On May 24, 1999, the Staff filed a Motion for a Show Cause Order. In its
motion, Staff requested:
a. That the rates of the Company be reduced in the amount of $7,808,960
to reflect the recovery of an Arkansas retail revenue requirement of
$175,814,167.
b. That the Company be required to prepare and file within sixty (60) days a
cost of service study based on the twelve-month period ending June 30,
1998.
c. That the Commission issue an order directing SWEPCO to show cause why its
present rates should not be reduced.
In support of its Motion and based upon its analysis of the Company's
financial performance for the twelve months ending June 30, 1998, Staff filed,
on May 24, 1999, the prepared testimonies and exhibits of its witnesses Xxxxxxxx
X. Xxxxx, Xxxx Xxxxxx, Xxxx Xxxxxxxxx, Xxxxx X. Xxxxx, X.X. Xxxxxxxx, X. Xxxx
Xxxxxx, and Xxxxx X. Xxxxx.
Commission Order No. 3, issued on June 4, 1999, directed SWEPCO to show
cause why its present rates should not be reduced by $7,808,960 and required
the Company to file, by July 23, 1999, a cost of service study, based on the
twelve-month period ending June 30, 1998, including appropriate testimony in
support thereof and rebuttal testimony to Staff's May 24, 1999 prepared
testimony.
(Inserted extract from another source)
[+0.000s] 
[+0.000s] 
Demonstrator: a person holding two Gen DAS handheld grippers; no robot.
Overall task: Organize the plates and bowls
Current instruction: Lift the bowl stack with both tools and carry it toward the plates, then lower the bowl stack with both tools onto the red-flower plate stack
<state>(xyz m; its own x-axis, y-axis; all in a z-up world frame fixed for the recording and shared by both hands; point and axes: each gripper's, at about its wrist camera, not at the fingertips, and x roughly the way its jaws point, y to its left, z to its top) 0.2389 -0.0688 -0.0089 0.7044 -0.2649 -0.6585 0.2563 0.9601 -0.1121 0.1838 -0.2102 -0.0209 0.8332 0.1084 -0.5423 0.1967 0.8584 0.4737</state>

The Order provided that Staff shall file appropriate
rebuttal/surrebuttal testimony by August 12, 1999, and set the matter for a
hearing on August 24, 1999. Errata Order No. 4 amended Order No. 3, so as to
include the filing of responsive intervenor testimony by August 12, 1999. Order
No. 5 entered on July 20, 1999, changed the procedural schedule to July 30,
1999 for testimonies and exhibits in either support of the anticipated
Settlement Agreement or the respective positions of the parties; August 19,
1999 for rebuttal testimony; and August 30, 1999 for the public hearing.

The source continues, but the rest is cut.